Ich habe den Krieg gegen Vernunft und Verstand nicht angefangen.

Augen sind wehrlos. Gut, dass wir Hände haben.

Sofa

In diesem Wahlkrampf zum Bundestag liegen sie alle im Schlamm und glauben fest daran, dass es ein bequemes Sofa sei.

Zuletzt

Gewaltsame, oder im Falle eines Staates, diktatorische und zensierende Methoden sind die letzte Zuflucht der Unfähigen und Gescheiterten.

Opferdarsteller:innen

Es wird sicher wieder von Elite gesprochen werden. Und vermutlich werden es dann nicht die Juden und Kosmopoliten, nicht die Feminist:innen und die Virolog:innen sein, vor denen gewarnt wird, sondern die Klimaforscher:innen

Carolin Emcke, Politikerin

Hüte dich vor denen, die sich als ständig gefährdete und zerschlagene Opfer auf die journalistische und politische Bühne stellen, um aus elitärer Position den gesamten Diskurs und seine Richtung mit viel Moral, wenig Reflektion und noch weniger intellektueller Durchdringung zu bestimmen und nicht einmal mehr die Hemmung haben, jeden Kritiker nur assoziativ, aber dennoch psychisch wirksam mit dem Stempel des mörderischen hitlerdeutschen Judenhasses zu bestempeln, wenn der Stempel des Vergewaltigers einmal nicht mehr ausreichen sollte! Sie haben einen sehr bequemen Weg gefunden, und mindestens das haben sie auch selbst gut verstanden, denn sie tun alles dafür, dass ihre Opfer eine derartige Möglichkeit niemals mehr erhalten.

Geschlossenheit

Seit Begriffe wie „Nibelungentreue“ politisch ungenießbar geworden sind, wird im Vorfelde von Wahlen und Parteitagen vom gesamten journalistisch-politischen Komplex die „Geschlossenheit“ der Parteien eingefordert, was ebenfalls das genaue Gegenteil offenen, auch ergebnisoffenen Diskurses ist.

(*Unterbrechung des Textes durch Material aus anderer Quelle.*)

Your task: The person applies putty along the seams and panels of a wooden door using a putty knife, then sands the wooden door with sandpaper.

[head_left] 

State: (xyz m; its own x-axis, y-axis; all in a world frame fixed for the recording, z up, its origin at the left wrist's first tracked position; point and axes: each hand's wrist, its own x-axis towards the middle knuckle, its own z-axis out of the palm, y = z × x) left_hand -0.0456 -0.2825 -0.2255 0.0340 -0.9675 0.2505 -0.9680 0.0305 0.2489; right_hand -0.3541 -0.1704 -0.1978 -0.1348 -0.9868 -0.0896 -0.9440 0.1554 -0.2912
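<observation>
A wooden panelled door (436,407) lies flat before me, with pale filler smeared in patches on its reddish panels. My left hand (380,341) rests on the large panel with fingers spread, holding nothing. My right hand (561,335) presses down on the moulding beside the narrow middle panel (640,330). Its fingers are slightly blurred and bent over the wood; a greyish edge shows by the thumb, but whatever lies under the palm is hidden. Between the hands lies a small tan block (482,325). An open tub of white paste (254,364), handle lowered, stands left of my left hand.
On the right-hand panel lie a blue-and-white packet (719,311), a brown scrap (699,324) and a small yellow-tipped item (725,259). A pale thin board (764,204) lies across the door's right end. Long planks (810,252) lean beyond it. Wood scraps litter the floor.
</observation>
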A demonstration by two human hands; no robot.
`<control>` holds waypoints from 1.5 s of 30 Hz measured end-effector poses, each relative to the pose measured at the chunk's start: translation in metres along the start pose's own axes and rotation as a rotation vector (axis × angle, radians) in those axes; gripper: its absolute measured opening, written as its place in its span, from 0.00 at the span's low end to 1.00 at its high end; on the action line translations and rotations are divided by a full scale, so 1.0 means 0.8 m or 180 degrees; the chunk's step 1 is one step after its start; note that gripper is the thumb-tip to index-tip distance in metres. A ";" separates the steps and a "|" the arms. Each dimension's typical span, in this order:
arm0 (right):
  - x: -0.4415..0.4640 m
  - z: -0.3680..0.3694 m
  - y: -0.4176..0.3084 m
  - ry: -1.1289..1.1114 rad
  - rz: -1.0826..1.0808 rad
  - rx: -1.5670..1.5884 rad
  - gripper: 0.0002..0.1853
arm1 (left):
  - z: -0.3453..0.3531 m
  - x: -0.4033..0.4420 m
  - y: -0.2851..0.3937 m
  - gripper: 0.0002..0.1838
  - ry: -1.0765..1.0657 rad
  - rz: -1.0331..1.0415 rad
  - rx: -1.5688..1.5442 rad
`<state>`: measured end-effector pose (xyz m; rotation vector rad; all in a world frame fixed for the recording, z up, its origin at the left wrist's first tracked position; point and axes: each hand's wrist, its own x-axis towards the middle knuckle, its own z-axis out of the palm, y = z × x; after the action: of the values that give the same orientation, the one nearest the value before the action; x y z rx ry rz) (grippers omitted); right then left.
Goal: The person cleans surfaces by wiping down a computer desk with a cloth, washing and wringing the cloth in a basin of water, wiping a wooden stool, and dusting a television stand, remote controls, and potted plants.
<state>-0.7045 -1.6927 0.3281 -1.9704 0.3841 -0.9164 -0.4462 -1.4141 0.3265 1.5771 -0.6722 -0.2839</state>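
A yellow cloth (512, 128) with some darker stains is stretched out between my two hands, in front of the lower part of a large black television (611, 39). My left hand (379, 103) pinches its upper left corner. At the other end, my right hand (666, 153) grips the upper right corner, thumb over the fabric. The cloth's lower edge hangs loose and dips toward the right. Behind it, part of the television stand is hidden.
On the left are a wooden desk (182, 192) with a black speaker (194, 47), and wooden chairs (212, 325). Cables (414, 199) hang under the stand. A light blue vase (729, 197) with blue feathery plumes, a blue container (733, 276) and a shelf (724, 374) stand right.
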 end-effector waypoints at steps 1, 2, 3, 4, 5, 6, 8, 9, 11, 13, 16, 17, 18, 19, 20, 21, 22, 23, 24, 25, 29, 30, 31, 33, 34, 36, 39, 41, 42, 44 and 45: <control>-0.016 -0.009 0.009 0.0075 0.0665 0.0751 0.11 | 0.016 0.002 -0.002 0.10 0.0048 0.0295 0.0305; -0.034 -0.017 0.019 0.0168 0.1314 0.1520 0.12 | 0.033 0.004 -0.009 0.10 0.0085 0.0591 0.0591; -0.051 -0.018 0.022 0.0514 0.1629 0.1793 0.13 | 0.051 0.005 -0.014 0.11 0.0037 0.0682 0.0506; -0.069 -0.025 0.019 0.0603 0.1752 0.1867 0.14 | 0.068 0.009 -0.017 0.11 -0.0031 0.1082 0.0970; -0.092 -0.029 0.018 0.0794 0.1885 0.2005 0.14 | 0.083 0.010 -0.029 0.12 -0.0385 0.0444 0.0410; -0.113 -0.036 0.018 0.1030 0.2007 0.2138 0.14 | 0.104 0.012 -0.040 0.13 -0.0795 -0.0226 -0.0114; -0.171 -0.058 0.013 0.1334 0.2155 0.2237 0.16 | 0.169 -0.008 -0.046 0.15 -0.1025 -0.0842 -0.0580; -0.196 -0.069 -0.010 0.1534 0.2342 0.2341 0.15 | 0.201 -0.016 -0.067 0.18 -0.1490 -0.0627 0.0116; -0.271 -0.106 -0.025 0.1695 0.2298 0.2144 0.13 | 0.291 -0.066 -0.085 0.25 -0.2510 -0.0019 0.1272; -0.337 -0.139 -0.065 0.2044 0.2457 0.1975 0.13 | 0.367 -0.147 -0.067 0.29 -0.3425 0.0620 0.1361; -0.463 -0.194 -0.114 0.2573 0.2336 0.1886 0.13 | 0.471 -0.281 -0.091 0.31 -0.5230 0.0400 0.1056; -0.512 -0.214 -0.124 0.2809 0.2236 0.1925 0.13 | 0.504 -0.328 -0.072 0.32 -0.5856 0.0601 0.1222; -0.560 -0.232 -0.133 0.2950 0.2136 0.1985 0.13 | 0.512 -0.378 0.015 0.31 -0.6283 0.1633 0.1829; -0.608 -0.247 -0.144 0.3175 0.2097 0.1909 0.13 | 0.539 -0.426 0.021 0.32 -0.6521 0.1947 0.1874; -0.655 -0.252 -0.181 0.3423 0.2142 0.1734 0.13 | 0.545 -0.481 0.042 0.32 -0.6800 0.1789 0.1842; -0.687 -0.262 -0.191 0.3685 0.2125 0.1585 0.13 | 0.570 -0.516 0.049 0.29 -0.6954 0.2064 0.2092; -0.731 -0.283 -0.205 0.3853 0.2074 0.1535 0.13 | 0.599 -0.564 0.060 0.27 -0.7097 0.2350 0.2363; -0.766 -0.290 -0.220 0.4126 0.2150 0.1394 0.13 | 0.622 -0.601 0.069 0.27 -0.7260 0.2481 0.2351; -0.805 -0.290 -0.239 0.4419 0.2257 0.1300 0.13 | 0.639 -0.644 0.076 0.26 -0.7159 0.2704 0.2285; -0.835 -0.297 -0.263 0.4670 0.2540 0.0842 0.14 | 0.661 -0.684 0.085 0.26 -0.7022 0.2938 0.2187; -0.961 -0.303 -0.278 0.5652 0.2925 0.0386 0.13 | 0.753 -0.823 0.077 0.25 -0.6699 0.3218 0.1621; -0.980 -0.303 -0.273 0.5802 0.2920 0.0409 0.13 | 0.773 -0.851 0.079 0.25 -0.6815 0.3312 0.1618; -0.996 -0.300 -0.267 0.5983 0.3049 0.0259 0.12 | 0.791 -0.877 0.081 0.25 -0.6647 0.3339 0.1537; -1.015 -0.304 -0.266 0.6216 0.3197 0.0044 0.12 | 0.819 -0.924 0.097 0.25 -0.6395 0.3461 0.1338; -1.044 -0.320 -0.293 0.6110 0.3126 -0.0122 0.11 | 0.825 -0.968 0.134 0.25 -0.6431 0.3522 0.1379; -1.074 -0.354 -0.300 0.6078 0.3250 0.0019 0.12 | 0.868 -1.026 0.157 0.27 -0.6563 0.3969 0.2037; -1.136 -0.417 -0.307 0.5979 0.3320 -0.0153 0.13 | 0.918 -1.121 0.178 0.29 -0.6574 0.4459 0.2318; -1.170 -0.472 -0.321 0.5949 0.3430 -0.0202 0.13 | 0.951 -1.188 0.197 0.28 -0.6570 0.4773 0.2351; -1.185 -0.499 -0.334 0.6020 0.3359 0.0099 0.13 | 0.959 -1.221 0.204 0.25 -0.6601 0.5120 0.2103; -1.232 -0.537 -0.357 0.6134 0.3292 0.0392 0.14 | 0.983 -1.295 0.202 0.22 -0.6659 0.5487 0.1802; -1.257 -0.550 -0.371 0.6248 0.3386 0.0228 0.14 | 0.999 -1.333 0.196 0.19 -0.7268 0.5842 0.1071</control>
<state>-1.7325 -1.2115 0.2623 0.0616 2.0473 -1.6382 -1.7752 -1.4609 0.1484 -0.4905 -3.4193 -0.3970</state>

Wer noch eine Zukunft vor sich hat…

Diagramm der ARD. Landtagswahl Sachsen-Anhalt 2021 -- Wahlverhalten nach Altersgruppen. Jeweils unter 25 Jahren und mehr als 60 Jahre alt -- CDU: 18%, 46% -- AfD: 17%, 15% -- Grüne: 15%, 4% -- FDP: 12%, 4% -- Linke 11%, 13% -- SPD: 6%, 11% -- infratest dimap

Wer noch eine Zukunft vor sich hat, wählt nicht die Partei, die zusammen mit den Grünen den Menschen in der BRD Hartz IV, Riesterrenten, staatlich subventioniertes Lohndumping, Jobcenterterror und die Militarisierung der Außenpolitik beschert hat. Das kann nur attraktiv finden, wer schon Freund Hein begrüßt.

Schade ist allerdings, wie schnell in Vergessenheit geraten ist, das für das alles die Grünen genau so verantwortlich sind wie die SPD — und dass die Grünen darauf ebenfalls nicht mit Aufarbeitung und Umkehr, sondern mit Verdrängung reagieren. Die Grünen haben aber immerhin auch nicht ihren Generalsekretär aus der Schröder-Ära zum Kanzlerkandidaten gemacht.

Reinhard Marx ist zurückgetreten

Was nützt es schon, wenn ein Kopf weg ist, aber der Unterleib weiter Kinder vergewaltigt.

Spalter

Der Vorübergehende sagte zum parteipolitisch engagierten Mitmenschen: „Nicht ich spalte die Gesellschaft. Du tust es“.

Das „Grundrecht“

Ein Mensch hat in der BRD gefühlt nur ein einziges „Grundrecht“, nämlich das „Grundrecht“, arbeiten zu gehen. Alles andere ist sehr dehnbar und flüchtig. Das ist nicht erst seit Corona so.